Письма к Солженицыну

На модерации Отложенный

Письмо №4

А что же современная власть? Интересный вопрос. Молчание. Вот, что такое современная власть. Новые данные принимаются без комментариев. Например, упомянутое мною ранее, чудо индустриализации начала 30-х годов. Факт отсутствия ученых, их всех перебили и выгнали, дезавуировался тем, что после революции возник невиданный подъем энтузиазма народонаселения, и советский человек обрел способность усваивать дифференциальное исчисление за 20 минут. Но мы теперь подозреваем, что это была не революция, а обыкновенный переворот. Но если вы так утверждаете, что это не «Величайшая Революция», приведшая к всеобщему счастью, тогда будьте любезны объяснить, как такое могло случиться, чтобы без ученых, без инженеров в разрушенной нищей стране как в сказке чуть ли не за одну ночь были возведены не дворцы даже, фабрики и заводы, возникли новые производства и технологии. Молчание. Без комментариев.

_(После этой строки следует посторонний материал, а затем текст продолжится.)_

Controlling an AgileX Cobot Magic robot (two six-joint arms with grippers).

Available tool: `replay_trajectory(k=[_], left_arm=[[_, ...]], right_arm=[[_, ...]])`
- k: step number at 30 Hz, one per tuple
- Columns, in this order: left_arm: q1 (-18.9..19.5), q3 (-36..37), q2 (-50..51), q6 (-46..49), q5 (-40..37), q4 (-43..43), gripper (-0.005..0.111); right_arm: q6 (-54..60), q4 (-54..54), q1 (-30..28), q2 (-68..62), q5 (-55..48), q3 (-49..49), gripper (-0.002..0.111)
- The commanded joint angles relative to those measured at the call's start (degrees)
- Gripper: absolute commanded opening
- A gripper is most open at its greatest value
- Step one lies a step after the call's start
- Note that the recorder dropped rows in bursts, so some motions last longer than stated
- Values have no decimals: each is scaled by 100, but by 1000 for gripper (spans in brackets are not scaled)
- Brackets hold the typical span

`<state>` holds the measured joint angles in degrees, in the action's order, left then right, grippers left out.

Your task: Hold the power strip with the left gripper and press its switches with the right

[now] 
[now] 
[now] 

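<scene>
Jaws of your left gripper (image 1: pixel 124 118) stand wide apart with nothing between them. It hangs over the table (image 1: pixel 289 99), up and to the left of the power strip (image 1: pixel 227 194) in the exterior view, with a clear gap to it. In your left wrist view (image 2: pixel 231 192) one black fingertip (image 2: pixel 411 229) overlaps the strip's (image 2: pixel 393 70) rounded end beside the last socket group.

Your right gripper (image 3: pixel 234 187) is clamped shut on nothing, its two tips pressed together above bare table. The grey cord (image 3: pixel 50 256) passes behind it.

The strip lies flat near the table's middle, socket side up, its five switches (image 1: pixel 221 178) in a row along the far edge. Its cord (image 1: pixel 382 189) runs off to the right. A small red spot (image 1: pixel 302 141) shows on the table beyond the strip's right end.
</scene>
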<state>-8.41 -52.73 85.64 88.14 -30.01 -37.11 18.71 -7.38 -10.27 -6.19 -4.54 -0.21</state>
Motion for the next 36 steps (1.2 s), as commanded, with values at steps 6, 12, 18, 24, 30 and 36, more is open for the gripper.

Я, между прочим, прекрасно понимаю Запад, который умалчивает о причинах своего достаточно странного поведения во время 2-й мировой войны. Если вы сами не хотите, чтобы русские люди знали правду, и, зная правду вели себя адекватно, мы умываем руки, нам в общем-то все равно. Кишмиш в голове, кишмиш в мировоззрении – кишмиш в производстве и на рынке. Не открывать второй фронт – это не преступно, это глупо и опасно для самих западных стран. У дуэлянта, которому противостоят несколько противников, только тогда появляется шанс, когда он с ними расправляется по очереди, когда они не набрасываются на него со всех сторон. Сидеть и ждать, когда Германия расправится с Россией и возьмется за Англию, – верх кретинизма. Почему так поступал Уинстон Черчилль, прожженный политик, съевший на этом не одну собаку? Молчание.

Надеяться, что возможен технологический прорыв, подобный тому, что был у нас после войны, невозможно. Потому что не было у нас никакого прорыва. Это снова Германия размещала на нашей территории свои производства. Да, я прекрасно помню произведение Василия Аксенова «Золотая моя железка» об этом самом энтузиазме.

Но у этого энтузиазма гнилые корни. Когда Гусев из «Девяти дней одного года» приезжал к себе в деревню, он прекрасно видел, как живет народ, точнее, как он умирает. И страшное подозрение: «Тогда что же мы защищаем?» не покидало его душу. Не может творить раб. Не может творить не хозяин в своей стране. А хозяин – это тот, кто знает, как, что и почему у него в хозяйстве, у него в стране.

Как можно молча принять совершенно потрясающий факт, что великий вождь и учитель был всего лишь агентом Германского Генерального штаба? Ведь мы же знаем, что такое «агент». Ведь мы же знаем все, что следует из этого факта. Уяснять, например, что порядки в разведке не меняются столетиями, нам не надо, мы это знаем, читали, смотрели бесчисленное количество фильмов. Объяснять нам, что выход из разведки возможен лишь вперед ногами, не надо. Мы это на экране видели, как агент уходит, вперед ногами, в печь. Мы уже многое знаем, и о двойных агентах, и о тройных. Мы уже смотрели не только, извините, «Конец агента», но и «Никиту».

Можно объявить разговоры об этом бредом сумасшедшего, и продолжать хоронить миллионы и миллионы русских людей. Можно. Можно удовольствоваться объяснением того, почему Ленин взял эти деньги, семьдесят миллионов золотых марок от немецкого генштаба, на революцию: «А почему бы и не взять, на революцию?». Только немецкий генштаб находился в прямом подчинении у кайзера, а кайзер в то время был самым ярым контрреволюционером в мире, и не мог дать ни копейки «на революцию», только своему агенту, человеку, которому он полностью доверял. Почитайте письма кайзера, и вы поймете: ни копейки, ни на какую революцию.

Думать, что такие деньги могли быть даны только одному Ленину, что у кайзера в большевистской партии не было еще агентов, – или наивность, или притворство. А уж озаботиться тем, чтобы преемником Ленину был такой же, или еще более ярый агент, – так это обязательно.